The vanG glycopeptide resistance operon from Enterococcus faecalis revisited

Abstract

Acquired VanG‐type resistance to vancomycin (MIC = 16 µg ml⁻¹) but susceptibility to teicoplanin in Enterococcus faecalis BM4518 and WCH9 is due to the inducible synthesis of peptidoglycan precursors ending in d‐alanine‐d‐serine. The vanG cluster, assigned to a chromosomal location, was composed of genes recruited from various van operons. The 3′ end encoded VanG, a d‐Ala:d‐Ser ligase, VanXY_G, a putative bifunctional d,d‐peptidase and VanT_G, a serine racemase: VanG and VanT_G were implicated in the synthesis of d‐Ala:d‐Ser as in VanC‐ and VanE‐type strains. Upstream from the structural genes for these proteins were vanW_G with unknown function and vanY_G containing a frameshift mutation which resulted in premature termination of the encoded protein and accounted for the lack of UDP‐MurNAc‐tetrapeptide in the cytoplasm. Without the frameshift mutation, VanY_G had homology with Zn²⁺ dependent d,d‐carboxypeptidases. The 5′ end of the gene cluster contained three genes vanU_G, vanR_G and vanS_G encoding a putative regulatory system, which were co‐transcribed constitutively from the PY_G promoter, whereas transcription of vanY_G,W_G,G,XY_G,T_G was inducible and initiated from the P_YG promoter.
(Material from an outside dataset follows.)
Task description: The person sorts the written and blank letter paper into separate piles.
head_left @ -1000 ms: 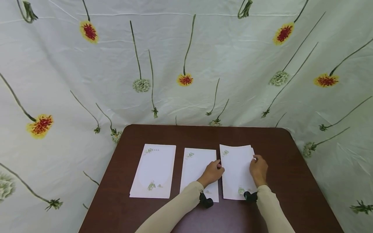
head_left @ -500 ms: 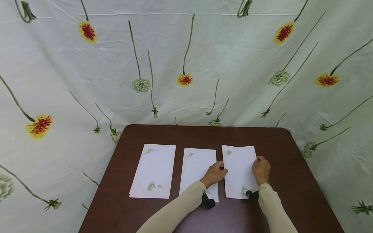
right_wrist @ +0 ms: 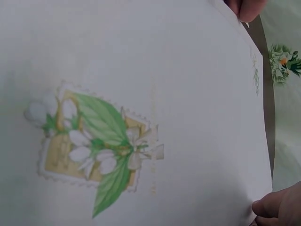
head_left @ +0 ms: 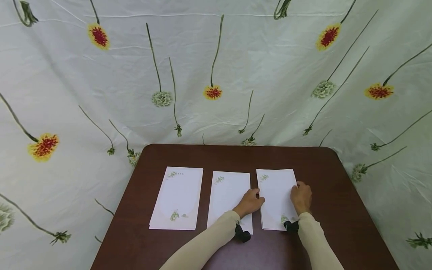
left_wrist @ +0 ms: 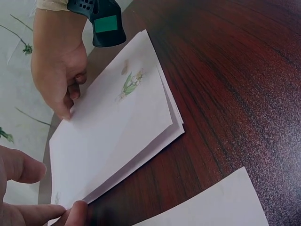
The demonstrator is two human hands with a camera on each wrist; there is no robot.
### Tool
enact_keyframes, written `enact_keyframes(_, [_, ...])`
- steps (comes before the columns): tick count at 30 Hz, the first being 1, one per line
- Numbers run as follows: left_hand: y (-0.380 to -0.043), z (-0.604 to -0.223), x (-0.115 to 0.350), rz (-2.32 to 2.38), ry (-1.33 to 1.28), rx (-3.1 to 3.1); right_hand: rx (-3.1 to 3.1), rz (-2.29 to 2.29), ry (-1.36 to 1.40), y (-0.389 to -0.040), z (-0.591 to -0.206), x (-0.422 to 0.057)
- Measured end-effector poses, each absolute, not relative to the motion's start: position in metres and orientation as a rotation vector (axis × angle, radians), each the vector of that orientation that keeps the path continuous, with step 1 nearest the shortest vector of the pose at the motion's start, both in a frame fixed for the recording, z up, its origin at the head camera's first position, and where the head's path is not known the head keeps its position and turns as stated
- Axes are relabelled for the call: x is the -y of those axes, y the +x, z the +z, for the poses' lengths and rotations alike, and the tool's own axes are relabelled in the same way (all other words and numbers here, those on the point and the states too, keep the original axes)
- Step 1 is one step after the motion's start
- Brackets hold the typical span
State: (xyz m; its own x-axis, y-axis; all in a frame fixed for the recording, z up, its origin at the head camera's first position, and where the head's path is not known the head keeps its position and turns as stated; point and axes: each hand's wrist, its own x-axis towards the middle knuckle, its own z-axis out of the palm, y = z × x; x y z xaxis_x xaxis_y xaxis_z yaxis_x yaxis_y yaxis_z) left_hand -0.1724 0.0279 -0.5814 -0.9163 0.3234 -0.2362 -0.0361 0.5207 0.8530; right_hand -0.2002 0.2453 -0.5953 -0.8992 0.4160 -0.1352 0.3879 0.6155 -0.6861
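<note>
In the head view, a stack of floral stationery paper [head_left: 275,198] lies at the right of the row, between my two hands. My left hand [head_left: 249,202] pinches its left edge; the left wrist view shows these fingertips [left_wrist: 77,214] at the sheet's rim. On the opposite side my right hand [head_left: 301,197] grips the right edge, its thumb [right_wrist: 268,205] over the top sheet in the right wrist view. The upper sheet bows a little above those under it. A printed green-leaf and white-blossom picture [right_wrist: 96,146] marks the top sheet.
Two more stacks of printed paper lie to the left: a middle stack [head_left: 224,198], partly under my left forearm, and a left stack [head_left: 179,198]. They rest on a dark brown wooden table [head_left: 337,210]. Behind it hangs a white flower-patterned cloth [head_left: 189,45].
Both hands have shifted slightly right with the right-hand paper stack. Its sheets stuck out unevenly at the upper right before; their edges now line up more closely.
</note>
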Motion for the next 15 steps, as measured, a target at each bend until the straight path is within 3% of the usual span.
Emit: enact_keyframes(15, [-0.1700, -0.5841, -0.0270, 1.349, 0.251, -2.417, 2.828, 1.163, -0.712, -0.1954, -0.5960, -0.2419])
Transfer of VanG‐type glycopeptide resistance to E. faecalis JH2‐2 was associated with the movement, from chromosome to chromosome, of genetic elements of c. 240 kb carrying also ermB‐encoded erythromycin resistance. Sequence determination of the flanking regions of the vanG cluster in donor and transconjugants revealed the same 4 bp direct repeats and 22 bp imperfect inverted repeats that delineated the large element.